Driving home from the beach I realized two things:

1. I don't want to ever have that feeling again.

2. I now understand the story of the Prodigal Son so much better.

You know the scene in the Prodigal Son where the son returns home after spending all of his inheritance on partying and living the "good life" in a short time?  And he realizes how good he had it in the safety and comfort of his own home with his family?  So he returns home and even while he is a long way off his father runs to him, embraces him, gives him a ring and throws him a huge feast.  I always used to be so baffled, like how could the father just forgive him so easily and take him back??? He didn't get a lecture...he didn't get a list of rules to follow...he didn't get an I told you so...all he got was a warm greeting, a huge hug, some bling and a fancy feast!!! So confusing.

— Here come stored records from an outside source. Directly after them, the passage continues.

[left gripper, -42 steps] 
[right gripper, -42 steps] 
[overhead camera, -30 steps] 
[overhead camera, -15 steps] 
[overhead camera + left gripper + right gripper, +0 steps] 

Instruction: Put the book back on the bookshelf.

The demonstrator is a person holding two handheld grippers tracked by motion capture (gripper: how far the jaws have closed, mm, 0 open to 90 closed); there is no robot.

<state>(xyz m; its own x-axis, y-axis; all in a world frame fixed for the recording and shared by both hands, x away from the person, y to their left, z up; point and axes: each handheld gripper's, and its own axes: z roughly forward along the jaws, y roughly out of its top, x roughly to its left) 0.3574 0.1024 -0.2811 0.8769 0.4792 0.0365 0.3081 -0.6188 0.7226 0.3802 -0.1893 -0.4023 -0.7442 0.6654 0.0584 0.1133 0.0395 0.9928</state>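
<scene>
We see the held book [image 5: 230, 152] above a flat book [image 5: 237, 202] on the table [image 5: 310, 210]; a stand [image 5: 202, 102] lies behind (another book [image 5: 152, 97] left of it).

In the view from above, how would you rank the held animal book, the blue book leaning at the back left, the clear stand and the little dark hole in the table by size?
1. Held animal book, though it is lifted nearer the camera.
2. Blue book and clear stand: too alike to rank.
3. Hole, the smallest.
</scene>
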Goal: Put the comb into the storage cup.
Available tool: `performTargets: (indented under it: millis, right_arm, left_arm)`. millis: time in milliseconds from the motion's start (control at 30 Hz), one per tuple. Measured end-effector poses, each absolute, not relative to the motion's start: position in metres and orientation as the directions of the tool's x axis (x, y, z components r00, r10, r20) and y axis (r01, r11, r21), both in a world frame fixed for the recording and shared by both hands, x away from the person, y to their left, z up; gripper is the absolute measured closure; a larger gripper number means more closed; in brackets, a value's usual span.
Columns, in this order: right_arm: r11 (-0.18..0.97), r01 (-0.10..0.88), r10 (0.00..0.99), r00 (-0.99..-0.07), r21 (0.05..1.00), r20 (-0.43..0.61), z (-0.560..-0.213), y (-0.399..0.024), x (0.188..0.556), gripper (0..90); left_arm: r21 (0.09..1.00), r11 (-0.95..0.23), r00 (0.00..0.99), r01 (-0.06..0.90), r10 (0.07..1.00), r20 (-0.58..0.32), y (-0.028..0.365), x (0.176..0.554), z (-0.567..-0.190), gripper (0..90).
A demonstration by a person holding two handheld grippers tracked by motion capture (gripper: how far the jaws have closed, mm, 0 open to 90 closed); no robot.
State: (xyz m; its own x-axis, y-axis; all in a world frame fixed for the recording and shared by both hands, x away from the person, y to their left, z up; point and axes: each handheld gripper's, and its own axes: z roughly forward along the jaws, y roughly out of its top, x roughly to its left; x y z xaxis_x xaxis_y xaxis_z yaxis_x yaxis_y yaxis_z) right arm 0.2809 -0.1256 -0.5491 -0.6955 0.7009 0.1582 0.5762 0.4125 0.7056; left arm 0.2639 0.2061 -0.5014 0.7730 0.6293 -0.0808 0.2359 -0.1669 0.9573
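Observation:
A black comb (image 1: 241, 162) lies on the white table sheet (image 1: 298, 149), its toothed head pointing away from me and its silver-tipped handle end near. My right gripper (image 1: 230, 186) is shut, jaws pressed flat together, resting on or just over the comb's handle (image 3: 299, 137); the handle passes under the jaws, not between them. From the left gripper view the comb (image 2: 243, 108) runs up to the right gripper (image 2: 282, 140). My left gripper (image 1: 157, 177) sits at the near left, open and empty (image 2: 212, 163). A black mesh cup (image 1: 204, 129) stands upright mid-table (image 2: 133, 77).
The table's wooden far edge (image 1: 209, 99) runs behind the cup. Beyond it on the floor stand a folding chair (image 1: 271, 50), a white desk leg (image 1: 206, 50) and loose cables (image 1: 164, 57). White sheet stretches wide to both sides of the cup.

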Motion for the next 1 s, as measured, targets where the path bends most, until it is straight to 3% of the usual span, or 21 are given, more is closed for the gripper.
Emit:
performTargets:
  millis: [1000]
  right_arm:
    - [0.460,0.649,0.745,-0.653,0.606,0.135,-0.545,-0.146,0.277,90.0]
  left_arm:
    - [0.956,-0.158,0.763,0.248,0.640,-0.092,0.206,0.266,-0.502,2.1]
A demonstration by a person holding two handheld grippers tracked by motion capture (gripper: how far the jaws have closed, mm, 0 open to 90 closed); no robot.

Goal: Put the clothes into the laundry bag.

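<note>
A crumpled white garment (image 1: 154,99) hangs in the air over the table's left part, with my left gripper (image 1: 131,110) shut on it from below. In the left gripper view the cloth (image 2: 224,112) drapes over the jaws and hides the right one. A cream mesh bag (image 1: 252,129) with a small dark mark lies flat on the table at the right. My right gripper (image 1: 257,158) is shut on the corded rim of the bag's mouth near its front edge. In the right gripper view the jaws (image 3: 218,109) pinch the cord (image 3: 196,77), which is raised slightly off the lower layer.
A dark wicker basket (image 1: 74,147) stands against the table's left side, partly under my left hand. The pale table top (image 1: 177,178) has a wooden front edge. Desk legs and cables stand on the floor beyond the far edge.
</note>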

But when you are the parent, and your child is lost, all you care about is them being back in your arms.  You don't need an apology.  You don't want to give a lecture.  You don't want to say I told you so.  You are just so thankful they are alive, that they are breathing, that you get to go home with them, and that they are yours.

I have thanked God a million times for that experience because it has taught me to love my kids better.  It has taught me that moms are not super heroes.  It has taught me that losing a child can take a second.  It has taught me that my kids are always my number one priority, and no distraction should ever take my eyes off of them.  It taught me and reminded me of my great need for God.  I need God so much and I'm so thankful for his care and provision for us and for me that day.  I absolutely cannot raise my kids without God's help at every single turn.  My kids saw me at my worst that day, the panic, the fear, the crying.  But tears and all,  I think my sons saw how much I love them that day.  They saw how worried I was, how scared I was, and how happy I was when I saw them.

We still talk about our last trip to the beach.  I didn't want to tell anyone about it.  But I realize it can honestly happen to anyone and I'm very thankful God was so gracious to us and that I (thanks to all those hard working, amazing lifeguards) found the boys so quickly after losing them.